Task details: Search the entries for the word "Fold" and pull out each line that has it.

Material shown:
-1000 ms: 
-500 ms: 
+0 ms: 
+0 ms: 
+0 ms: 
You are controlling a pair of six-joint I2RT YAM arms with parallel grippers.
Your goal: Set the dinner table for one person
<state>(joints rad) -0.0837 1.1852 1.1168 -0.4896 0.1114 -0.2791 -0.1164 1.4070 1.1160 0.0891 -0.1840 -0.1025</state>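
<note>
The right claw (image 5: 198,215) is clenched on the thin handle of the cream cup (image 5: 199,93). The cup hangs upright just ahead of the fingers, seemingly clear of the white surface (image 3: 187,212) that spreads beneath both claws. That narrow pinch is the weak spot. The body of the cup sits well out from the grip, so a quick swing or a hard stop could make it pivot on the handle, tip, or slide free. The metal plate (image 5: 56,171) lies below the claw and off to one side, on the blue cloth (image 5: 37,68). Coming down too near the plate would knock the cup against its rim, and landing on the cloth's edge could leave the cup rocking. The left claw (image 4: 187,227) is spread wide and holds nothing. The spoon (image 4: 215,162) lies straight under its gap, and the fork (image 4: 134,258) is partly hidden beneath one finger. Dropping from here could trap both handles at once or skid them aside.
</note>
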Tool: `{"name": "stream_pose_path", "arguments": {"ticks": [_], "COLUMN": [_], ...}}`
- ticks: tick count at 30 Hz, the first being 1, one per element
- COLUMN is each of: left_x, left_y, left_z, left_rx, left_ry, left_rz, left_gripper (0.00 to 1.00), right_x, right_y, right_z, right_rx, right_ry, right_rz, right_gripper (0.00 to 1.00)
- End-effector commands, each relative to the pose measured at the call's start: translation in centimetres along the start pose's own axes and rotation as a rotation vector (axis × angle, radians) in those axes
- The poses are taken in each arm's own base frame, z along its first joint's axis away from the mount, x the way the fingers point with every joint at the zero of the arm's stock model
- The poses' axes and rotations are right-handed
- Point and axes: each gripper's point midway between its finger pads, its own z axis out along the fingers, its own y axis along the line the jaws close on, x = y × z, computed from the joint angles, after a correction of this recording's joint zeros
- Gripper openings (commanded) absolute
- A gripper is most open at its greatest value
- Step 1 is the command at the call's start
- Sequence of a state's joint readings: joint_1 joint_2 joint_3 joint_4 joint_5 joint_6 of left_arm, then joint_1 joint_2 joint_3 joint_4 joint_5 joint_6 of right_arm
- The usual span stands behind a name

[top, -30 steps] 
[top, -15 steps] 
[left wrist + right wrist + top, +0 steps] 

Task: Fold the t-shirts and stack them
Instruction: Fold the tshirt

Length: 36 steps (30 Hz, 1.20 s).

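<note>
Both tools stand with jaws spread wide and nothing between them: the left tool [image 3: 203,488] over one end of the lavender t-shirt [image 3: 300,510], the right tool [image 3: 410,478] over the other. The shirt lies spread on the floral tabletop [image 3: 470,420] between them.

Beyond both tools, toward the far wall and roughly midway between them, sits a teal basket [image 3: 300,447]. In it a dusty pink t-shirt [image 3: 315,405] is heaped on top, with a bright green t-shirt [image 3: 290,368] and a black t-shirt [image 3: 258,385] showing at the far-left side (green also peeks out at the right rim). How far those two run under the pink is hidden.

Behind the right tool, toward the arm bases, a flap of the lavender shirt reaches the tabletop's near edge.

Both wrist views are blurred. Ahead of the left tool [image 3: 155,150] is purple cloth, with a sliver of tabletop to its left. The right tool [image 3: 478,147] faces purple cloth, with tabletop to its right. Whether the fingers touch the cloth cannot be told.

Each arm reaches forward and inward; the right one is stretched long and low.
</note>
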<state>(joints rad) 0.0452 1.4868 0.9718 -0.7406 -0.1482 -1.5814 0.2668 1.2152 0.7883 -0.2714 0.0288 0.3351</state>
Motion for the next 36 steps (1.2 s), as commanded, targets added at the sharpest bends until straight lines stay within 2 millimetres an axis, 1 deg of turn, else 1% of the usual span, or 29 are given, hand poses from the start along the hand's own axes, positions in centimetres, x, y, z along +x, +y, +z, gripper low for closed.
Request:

Task response:
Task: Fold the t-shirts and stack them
Instruction: Fold the tshirt

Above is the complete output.